Cree LED bulbs SW TW

Cree’s LED bulb family: The 800-lm SW, the 800-lm TW, the 1100-lm SW, and the 1600-lm SW.

took apart the first Cree LED light bulb, an 800-lm, 60W-replacement bulb, a year ago in March 2013, and found an initial version of the hardware platform upon which Cree has based its entire family of LED bulbs. [SAFETY WARNING: Do NOT remove the bulb cover and operate the light. You will be exposed to the ac house power. I always have someone in the room with me when I check voltages and I work with extreme caution. For more on what a bad idea it is to remove the cover, see Tech blogger has trouble with LED bulb cover.]

 Cover off of a Cree 60W replacement bulb

Taking apart the original (Gen 1) Cree SW 60W-replacement LED bulb.

A double row of LEDs was mounted on the bulb’s metal column, which Cree refers to as its “Filament Tower.” The column serves both as a heat path between the LEDs and the bulb’s metal heat-sink collar, as well as a way to elevate the LEDs  for an omni-directional light pattern. The non-isolated LED driver‘s power control IC was an STMicroelectronics L6561D.

That was then. Here’s what the Filament Tower looks like now:

Cree 800 lm LED bulb Filament Tower Gen 2

Cree’s current 800-lm, 60W-equivalent LED bulb (Gen 2) uses half as many LED packages as the original version.

Last December, Cree tweaked with the design, most notably switching to LEDs that have more emitters (or LED chips) per LED package, thus dropping the number of LED packages on the 60W-equivalent bulb from 20 to 10. (This is the bulb that Chuck Swoboda, Cree CEO, referred to as “Gen 2” in his analyst call of October 2013.)

The old LED packages had four LED chips per package, seen as four tiny bumps in each yellow-colored LED package. The packaged LEDs in Gen 2 have 8 LED chips per package. So while there are now half as many LED packages, each package has twice as many LED chips and puts out about twice as much light. The LEDs look like they’re Cree’s XLamp XB-G high-voltage white. The string of LEDs in Gen 2 has the same total voltage drop as in Gen 1: 225Vdc.

Here’s the Gen 2 LED power driver pc board: 800 lm Cree LED bulb pc board top And a closeup of the power management IC: Cree LED bulb 6562A Closeup

The power management IC is now the STMicro  6562A (PDF), which is in the same product family as the original 6561D. The L6562A is a newer device in the L656x PFC controller family; It uses newer process technology and has a tighter parameter spread.

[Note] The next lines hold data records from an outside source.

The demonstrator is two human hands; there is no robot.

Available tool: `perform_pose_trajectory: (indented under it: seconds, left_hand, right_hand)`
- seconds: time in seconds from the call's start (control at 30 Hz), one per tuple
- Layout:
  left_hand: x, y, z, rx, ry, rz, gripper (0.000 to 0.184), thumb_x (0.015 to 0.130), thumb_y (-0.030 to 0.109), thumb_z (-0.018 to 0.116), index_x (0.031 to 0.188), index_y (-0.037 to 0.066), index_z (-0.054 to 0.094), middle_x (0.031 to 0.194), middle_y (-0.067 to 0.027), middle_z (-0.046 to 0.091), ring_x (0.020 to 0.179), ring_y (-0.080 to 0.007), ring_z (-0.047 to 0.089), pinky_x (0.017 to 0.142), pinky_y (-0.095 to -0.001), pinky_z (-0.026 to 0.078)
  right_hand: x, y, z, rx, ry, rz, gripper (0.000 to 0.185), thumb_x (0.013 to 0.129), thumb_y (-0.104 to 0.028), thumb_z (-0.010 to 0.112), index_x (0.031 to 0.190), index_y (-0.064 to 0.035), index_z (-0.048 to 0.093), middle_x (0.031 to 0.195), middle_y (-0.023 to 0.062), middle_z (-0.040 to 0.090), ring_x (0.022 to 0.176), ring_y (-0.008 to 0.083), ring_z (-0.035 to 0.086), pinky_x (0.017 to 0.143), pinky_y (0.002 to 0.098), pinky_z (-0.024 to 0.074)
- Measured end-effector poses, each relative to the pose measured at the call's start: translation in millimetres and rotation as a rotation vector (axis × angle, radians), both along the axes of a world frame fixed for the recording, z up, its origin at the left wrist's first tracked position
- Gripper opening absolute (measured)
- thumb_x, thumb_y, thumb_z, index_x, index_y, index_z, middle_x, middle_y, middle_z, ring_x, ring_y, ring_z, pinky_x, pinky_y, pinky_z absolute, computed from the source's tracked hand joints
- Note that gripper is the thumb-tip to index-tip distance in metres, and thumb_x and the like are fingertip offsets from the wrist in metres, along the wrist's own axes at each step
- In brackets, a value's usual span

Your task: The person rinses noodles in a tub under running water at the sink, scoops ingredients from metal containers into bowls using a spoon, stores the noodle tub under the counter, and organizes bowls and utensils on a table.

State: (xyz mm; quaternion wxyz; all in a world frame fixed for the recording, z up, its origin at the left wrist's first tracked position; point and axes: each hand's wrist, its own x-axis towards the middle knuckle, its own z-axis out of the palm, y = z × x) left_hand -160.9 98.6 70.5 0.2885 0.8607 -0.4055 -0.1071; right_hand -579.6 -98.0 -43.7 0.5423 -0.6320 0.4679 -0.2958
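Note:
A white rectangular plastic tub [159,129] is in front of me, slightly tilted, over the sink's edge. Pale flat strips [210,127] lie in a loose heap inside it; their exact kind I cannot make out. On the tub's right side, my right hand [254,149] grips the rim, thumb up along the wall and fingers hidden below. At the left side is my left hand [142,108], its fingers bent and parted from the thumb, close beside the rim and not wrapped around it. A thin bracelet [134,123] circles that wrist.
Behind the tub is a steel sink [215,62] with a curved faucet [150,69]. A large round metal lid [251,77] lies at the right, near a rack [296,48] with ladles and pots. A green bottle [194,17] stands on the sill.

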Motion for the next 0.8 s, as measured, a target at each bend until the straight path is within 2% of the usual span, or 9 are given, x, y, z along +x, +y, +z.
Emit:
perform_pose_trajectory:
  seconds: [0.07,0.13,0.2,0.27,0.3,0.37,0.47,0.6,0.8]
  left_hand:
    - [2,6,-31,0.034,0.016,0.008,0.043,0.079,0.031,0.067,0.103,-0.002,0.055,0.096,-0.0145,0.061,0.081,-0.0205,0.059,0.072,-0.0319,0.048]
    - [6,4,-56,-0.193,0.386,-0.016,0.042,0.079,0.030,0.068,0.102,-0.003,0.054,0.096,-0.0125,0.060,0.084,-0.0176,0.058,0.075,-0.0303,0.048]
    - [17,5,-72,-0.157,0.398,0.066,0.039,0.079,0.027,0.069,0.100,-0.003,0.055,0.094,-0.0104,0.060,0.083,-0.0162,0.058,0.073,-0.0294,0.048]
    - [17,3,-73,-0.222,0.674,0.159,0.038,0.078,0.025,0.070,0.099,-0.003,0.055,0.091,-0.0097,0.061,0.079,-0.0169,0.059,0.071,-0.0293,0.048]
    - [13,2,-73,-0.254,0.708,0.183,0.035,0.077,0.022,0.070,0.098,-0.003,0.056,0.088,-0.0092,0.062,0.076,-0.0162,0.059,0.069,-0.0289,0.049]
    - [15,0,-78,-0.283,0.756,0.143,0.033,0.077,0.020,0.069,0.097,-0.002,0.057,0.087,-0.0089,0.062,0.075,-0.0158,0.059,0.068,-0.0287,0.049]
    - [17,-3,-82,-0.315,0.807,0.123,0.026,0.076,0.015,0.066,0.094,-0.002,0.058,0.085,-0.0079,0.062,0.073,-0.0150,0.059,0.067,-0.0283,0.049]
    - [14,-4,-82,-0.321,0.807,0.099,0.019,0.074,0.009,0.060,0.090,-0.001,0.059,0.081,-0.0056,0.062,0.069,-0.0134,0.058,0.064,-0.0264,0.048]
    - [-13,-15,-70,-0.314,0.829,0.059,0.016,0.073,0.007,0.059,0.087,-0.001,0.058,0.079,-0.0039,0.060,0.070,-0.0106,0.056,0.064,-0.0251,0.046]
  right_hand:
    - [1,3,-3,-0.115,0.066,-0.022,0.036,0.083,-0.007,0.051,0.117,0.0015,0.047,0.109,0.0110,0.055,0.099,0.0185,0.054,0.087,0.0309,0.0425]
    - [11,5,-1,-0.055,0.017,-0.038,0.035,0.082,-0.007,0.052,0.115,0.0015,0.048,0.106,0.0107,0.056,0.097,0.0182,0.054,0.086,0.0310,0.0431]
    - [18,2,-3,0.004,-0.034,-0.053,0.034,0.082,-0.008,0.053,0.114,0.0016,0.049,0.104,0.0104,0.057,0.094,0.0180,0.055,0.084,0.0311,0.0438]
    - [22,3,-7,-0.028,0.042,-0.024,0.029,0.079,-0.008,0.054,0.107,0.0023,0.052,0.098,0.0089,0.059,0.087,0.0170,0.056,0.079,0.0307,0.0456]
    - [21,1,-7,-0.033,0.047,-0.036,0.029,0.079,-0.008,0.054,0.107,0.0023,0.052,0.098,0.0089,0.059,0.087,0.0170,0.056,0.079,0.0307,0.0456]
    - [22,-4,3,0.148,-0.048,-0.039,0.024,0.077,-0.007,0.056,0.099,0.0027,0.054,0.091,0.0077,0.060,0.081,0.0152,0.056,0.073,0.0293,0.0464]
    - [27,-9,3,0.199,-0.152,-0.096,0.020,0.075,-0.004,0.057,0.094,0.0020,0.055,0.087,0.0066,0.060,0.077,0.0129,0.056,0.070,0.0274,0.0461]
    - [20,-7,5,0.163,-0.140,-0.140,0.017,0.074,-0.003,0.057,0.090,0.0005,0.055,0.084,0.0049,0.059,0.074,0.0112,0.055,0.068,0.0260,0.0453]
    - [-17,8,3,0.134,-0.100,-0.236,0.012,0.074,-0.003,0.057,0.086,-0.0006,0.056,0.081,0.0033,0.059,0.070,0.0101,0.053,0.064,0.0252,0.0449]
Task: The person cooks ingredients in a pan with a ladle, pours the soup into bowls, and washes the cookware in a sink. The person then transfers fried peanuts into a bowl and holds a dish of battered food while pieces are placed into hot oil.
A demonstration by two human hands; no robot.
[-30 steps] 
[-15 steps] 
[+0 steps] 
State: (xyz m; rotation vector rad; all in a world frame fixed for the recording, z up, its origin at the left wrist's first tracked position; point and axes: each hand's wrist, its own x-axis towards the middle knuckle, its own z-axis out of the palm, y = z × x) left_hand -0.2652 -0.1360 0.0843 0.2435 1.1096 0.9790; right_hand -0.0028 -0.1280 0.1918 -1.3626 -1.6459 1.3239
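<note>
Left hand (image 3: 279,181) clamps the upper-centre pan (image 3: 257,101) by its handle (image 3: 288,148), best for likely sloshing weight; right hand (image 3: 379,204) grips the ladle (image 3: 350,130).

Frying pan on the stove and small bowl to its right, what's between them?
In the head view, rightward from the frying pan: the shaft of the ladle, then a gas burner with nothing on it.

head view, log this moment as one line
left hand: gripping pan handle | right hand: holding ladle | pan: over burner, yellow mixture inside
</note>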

The L6562A also has improved power factor performance, according to STMicro.

There’s a significant change on the back of the pc board. Here’s the Gen 1 board with a two capacitors and an inductor: Cree LED bulb  Gen 1 pc board back

…and here’s the Gen 2 board, which no longer has that inductor — a nice component to lose, especially in terms of cost: Cree 800 lm pcb back Gen 2

Now let’s look at the 1100-lm 75W-equivalent version that Cree introduced in December. It’s quite similar in appearance to the 60W-equivalent Cree bulb – even up to the 10 LED packages on the column. Cree LED bulb 60W 75W size comparison

The LEDs are the same. The drive electronics looks the same. How does this bulb manage to squeeze 1100 lumens out of the same basic hardware that previously produced just 800 lm?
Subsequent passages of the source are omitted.